2017年9月17日日曜日

【第752回】『応仁の乱』(呉座勇一、中央公論新社、2016年)

 少し前に放映されたあるテレビ番組で、応仁の乱には英雄がいない、だから私たちの多くにとって興味がそそられない、と言われていた。本書を読んで、その背景がよくわかった。公的な目的、大きな意志、胸が躍るような企て、といったものは全く見当たらない。

 だからといって、応仁の乱は私利私欲のために行われたつまらない戦というだけには留まらない意味があったと著者は述べる。よく言われるように、戦国時代の幕開けとなる出来事であり、それはすなわち社会とそれを構成する権力主体の大きな変化を促した一大イベントだったのである。

 将軍権力の復活を目指す義政は大守護の勢力削減に努めた。畠山氏に対しては家督争いを煽るという手を用い、山名氏に対しては宿敵の赤松氏を復活させるという策を採ったが、斯波氏に対しては甲斐氏を支援する作戦で臨んだのである。(67頁)

 暗愚で恬淡としたイメージが持たれている足利義政の応仁の乱の直前の戦略を描写した場面である。為政者として、それなりに大局的に捉えられているように私には思え、義政という人物の意外な一面を見るようであった。但し、反対に言えば、こうした権謀術数に過ぎた策略をコントロールしきれなくなったところに、応仁の乱の沈静化までに時間が掛かった原因の一つなのではないだろうか。つまり、天下国家の話ではなく、各守護大名の内部における私闘が同時発生的に起きたために、全ての火種が消えないと銭塘行為を止める積極的な機運につながらなかったのであろう。

 この足利義政の後任をどう捉えるか、つまり後継者に肩入れすることで自身の権力を高めるということが乱の発端となった。著者が72~74頁でまとめている三類型は以下の通りである。

(1)義政の子・義尚が成長した後に将軍交代。中心人物:伊勢貞親。
(2)義政の弟・義視へのすみやかな将軍交代。中心人物:山名宗全。
(3)義政⇒義視⇒義尚という穏健的な将軍交代。中心人物:細川勝元。

 応仁の乱に関する歴史の教科書での説明では、西軍の大将格・山名宗全と東軍の細川勝元が出てくるだろう。しかし、三つの派閥が最初の対立点であったと著者はしている。(2)と(3)が後任を義視にすることで協力することで(1)を追い出すことに成功し、しかしそれは同時に共通の敵を失ったことで(2)と(3)の対立が先鋭化することをも招いた。

 ではなぜ西軍と東軍との戦闘状態は長期化したのか。先述した各守護大名内の対立が大きな理由ではあるが、それを可能とした手段の変容も挙げられている。

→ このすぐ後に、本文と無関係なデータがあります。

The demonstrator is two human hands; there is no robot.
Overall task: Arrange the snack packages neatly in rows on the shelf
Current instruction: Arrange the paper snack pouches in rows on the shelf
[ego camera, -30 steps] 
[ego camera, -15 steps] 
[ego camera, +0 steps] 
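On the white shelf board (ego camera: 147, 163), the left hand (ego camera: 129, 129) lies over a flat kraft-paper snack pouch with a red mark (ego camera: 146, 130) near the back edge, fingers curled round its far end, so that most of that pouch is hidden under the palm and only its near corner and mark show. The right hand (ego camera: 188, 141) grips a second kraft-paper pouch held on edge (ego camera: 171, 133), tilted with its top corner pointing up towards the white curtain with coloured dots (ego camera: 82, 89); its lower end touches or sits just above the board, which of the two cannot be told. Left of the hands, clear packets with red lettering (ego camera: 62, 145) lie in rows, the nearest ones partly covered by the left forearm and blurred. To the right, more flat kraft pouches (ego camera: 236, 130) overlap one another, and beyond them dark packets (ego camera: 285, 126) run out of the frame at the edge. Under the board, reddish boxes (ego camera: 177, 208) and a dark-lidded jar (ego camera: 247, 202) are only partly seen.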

 応仁の乱では、両軍が陣を堀や井楼で防御したため、京都での市街戦は実質的に“攻城戦”になった。敵陣=敵城を急襲して一挙に攻略することは断念せざるを得ない。陣地の城塞化が進めば進むほど、互いに弓矢や投石機を使った遠距離戦を志向するようになった。
 第一次世界大戦において、両陣営の首脳部・国民が戦争の早期終結を信じていたにもかかわらず、塹壕戦によって戦争が長期化したことはよく知られている。応仁の乱においても、防御側優位の状況が生じた結果、戦線が膠着したのである。(109頁)

 防御重視の戦略を取ることが多かったために、戦いが長期化したというのが戦術面での一つの要因であったようだ。こうした状況でゲリラ戦が有効となったために誕生したのが足軽である。兵力・兵糧の俸給を阻害するための大事な手段として、素早く動ける足軽という存在が生まれたという指摘は興味深い。